Le secret de la photographie dévoilé

Grâce à des recherches approfondies, l’auteure a pu se rapprocher de la vie de ces cinq femmes. Du moins en partie, car cette entreprise s’est avérée être bien plus complexe qu’elle ne le supposait au départ. Les cinq femmes se trouvant au centre du livre, comment se faisait-il qu’elles émigrèrent courageusement vers des pays étrangers et durent s’adapter à de nouvelles conditions linguistiques, sociales et économiques, à Copenhague, Pampelune ou Vigo (en Galice, sur la côte atlantique espagnole)? Tout en rendant hommage aux cinq personnalités, l’auteure intègre cependant toujours les environnements familiaux et sociaux. Ce sont des compléments importants façonnant une image toujours plus riche et complète – l’essentiel, me semble-t-il, du livre.
    La chronique des événements permet de retracer les conditions de vie des cinq femmes et de leurs familles.
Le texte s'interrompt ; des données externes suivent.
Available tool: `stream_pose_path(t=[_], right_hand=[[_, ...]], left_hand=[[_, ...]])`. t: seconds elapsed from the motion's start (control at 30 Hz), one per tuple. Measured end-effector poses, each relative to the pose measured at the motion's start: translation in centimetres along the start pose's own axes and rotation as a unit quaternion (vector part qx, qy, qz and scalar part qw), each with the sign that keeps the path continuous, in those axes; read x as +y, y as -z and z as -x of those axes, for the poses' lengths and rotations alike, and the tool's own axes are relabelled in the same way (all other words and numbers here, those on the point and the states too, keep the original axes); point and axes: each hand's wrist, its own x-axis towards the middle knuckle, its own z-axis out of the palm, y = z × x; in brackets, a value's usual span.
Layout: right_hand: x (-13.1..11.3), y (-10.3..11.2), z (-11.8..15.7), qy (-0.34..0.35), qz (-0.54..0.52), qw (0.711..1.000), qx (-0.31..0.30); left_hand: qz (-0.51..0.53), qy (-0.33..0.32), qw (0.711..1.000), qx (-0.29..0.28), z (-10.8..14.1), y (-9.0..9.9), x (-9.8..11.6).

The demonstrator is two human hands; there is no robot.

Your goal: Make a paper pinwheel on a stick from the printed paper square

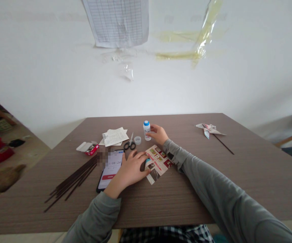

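Two hands work near the centre of the worktop (pixel 237 175): the left hand (pixel 127 172) spreads its grip over a small teal item (pixel 147 162) on a printed leaflet (pixel 159 163), any pinch unclear, while the right hand (pixel 158 133), its grip loosely open, curves just beside a blue-capped white bottle (pixel 147 130) toward the far edge.

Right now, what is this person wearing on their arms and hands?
The left sleeve and right sleeve are long, grey-green and soft-looking, like a sweatshirt, reaching the wrists. The left hand and right hand are bare, without gloves. A small dark mark shows near the right cuff.
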Motion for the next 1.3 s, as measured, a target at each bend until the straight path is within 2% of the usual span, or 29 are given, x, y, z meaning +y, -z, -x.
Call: stream_pose_path(t=[0.2, 0.43, 0.6, 1.03, 1.2, 1.3], right_hand=[[-0.8, 2.7, 1.9, -0.014, -0.021, 0.999, 0.037], [-1.2, 7.3, 6.6, -0.004, -0.048, 0.998, 0.047], [-0.9, 9.9, 9.3, -0.004, 0.002, 0.998, 0.06], [-0.1, 11.4, 11.2, 0.038, 0.14, 0.988, 0.05], [-0.6, 12.4, 11.4, 0.13, 0.271, 0.954, 0.0], [-1.4, 13.0, 11.4, 0.16, 0.319, 0.933, -0.038]], left_hand=[[0.005, -0.005, 1.0, 0.02, -0.2, -0.9, 0.3], [0.003, -0.005, 0.999, 0.053, -0.6, -2.1, 0.6], [0.005, -0.014, 0.997, 0.076, -0.8, -2.7, 0.5], [-0.007, -0.007, 0.998, 0.066, -0.7, -2.7, 0.8], [0.001, -0.011, 0.997, 0.075, -0.7, -2.7, 0.7], [0.01, -0.011, 0.997, 0.073, -0.7, -2.5, 0.8]])
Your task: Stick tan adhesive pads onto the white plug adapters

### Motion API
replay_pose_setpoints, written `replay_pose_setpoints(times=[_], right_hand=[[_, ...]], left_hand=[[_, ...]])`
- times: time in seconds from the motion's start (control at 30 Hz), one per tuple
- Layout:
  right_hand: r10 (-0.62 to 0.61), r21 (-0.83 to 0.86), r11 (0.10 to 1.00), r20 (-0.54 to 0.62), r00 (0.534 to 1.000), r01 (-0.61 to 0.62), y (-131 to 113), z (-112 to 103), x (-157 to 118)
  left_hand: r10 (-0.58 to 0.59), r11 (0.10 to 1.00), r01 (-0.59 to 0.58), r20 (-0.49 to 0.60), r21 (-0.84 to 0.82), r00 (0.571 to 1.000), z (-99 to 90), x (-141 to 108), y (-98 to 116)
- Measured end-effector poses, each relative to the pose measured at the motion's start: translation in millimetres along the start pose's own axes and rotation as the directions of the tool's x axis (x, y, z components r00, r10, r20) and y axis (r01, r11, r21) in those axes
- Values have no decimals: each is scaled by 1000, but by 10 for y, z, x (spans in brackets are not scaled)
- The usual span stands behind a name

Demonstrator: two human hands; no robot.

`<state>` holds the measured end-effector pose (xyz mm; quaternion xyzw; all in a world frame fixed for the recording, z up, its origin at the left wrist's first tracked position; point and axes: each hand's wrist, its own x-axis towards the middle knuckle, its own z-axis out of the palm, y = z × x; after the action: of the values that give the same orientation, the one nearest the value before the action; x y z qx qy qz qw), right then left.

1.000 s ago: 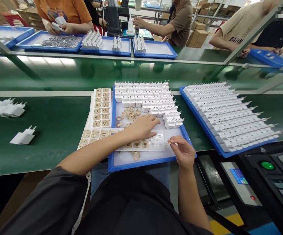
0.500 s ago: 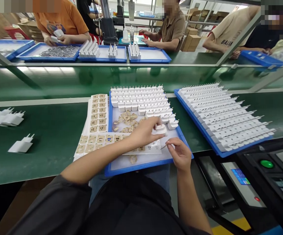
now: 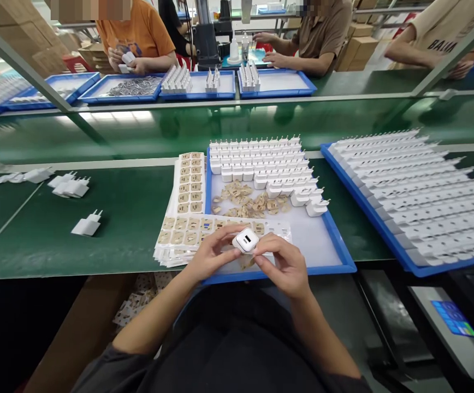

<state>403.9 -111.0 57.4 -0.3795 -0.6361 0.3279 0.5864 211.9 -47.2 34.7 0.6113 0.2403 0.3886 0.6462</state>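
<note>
Just above the near edge of a blue tray [image 3: 341, 248], my left hand [image 3: 208, 257] grips a white USB charger [image 3: 247, 240] between thumb and fingers, its port face turned up. At the charger's right edge, my right hand [image 3: 286, 268] is closed in a pinch; what its fingertips hold is too small to make out. Under the hands lies a sheet of beige cut-out stickers [image 3: 191, 225], partly covered by them. Loose beige pieces [image 3: 239, 192] are heaped in the tray, in front of rows of white chargers [image 3: 257, 158] with their pins up.
A second blue tray [image 3: 368, 213] to the right is filled with rows of chargers. Several loose chargers [image 3: 86, 225] lie on the green bench at left. More sticker sheets [image 3: 191, 183] are stacked beside the near tray. Across the green belt [image 3: 220, 123], people work behind other trays.
My left hand has lifted the charger from the tray's right part and brought it nearer to me. My right hand has moved up beside it. The view has shifted left.
</note>
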Motion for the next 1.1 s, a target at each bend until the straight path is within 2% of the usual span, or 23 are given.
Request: replay_pose_setpoints(times=[0.07, 0.13, 0.27, 0.37, 0.53, 0.87, 1.1], right_hand=[[21, 5, 1000, 13, 1000, -22, -1, 43, 1], [38, 8, 999, 37, 999, -39, -10, 61, -10], [103, -20, 994, 20, 994, -103, -52, 34, -21], [143, -67, 987, -34, 989, -145, -84, -13, 7], [217, -129, 967, -26, 976, -218, -111, -47, 68], [262, -89, 961, -9, 965, -262, -80, -70, 63], [243, -138, 960, -8, 970, -242, -108, -50, 73]], left_hand=[[95, 972, -91, -4, 216, 996, -11, -48, -10], [160, 919, -143, -17, 367, 987, -2, -86, -14], [291, 835, -204, -96, 511, 952, 50, -118, -6], [399, 755, -306, -36, 580, 916, 72, -109, 16], [437, 685, -365, 45, 630, 898, 75, -76, 46], [420, 703, -361, 52, 613, 906, 74, -72, 47], [413, 718, -359, 50, 596, 909, 73, -70, 29]])
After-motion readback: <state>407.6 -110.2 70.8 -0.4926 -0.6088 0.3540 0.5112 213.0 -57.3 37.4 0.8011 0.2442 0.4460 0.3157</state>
Il se présente ainsi en tant que document important sur l’époque, notamment grâce aux nombreuses photos enrichissant le livre ainsi qu’aux explications générales sur les évolutions de la société, les inventions techniques ou les circonstances économiques qui ont marqué l’époque. Les lecteurs et lectrices ont tout le loisir de découvrir les motivations intérieures des personnes décrites. Cela rend la lecture encore plus intéressante, même si cela demande une certaine persévérance pour pouvoir attribuer correctement les nombreux prénoms et noms de famille similaires, voire identiques, aux personnes décrites. Les arbres généalogiques des différentes familles, établis avec minutie, constituent un soutien important à cet égard.

La fin d’une époque

Dans l’histoire de la Suisse, la fin du 19e siècle marque la fin d’une époque, en particulier dans le Val Poschiavo. Pour le lecteur, ce livre offre un aperçu approfondi des évolutions socio-historiques qui se sont déroulées de manière similaire dans d’autres vallées du canton des Grisons. Les lecteurs s’intéressant aux contextes sociales historiques, notamment de la région lombarde, apprécieront ce livre bien conçu et illustré de Silva Semadeni.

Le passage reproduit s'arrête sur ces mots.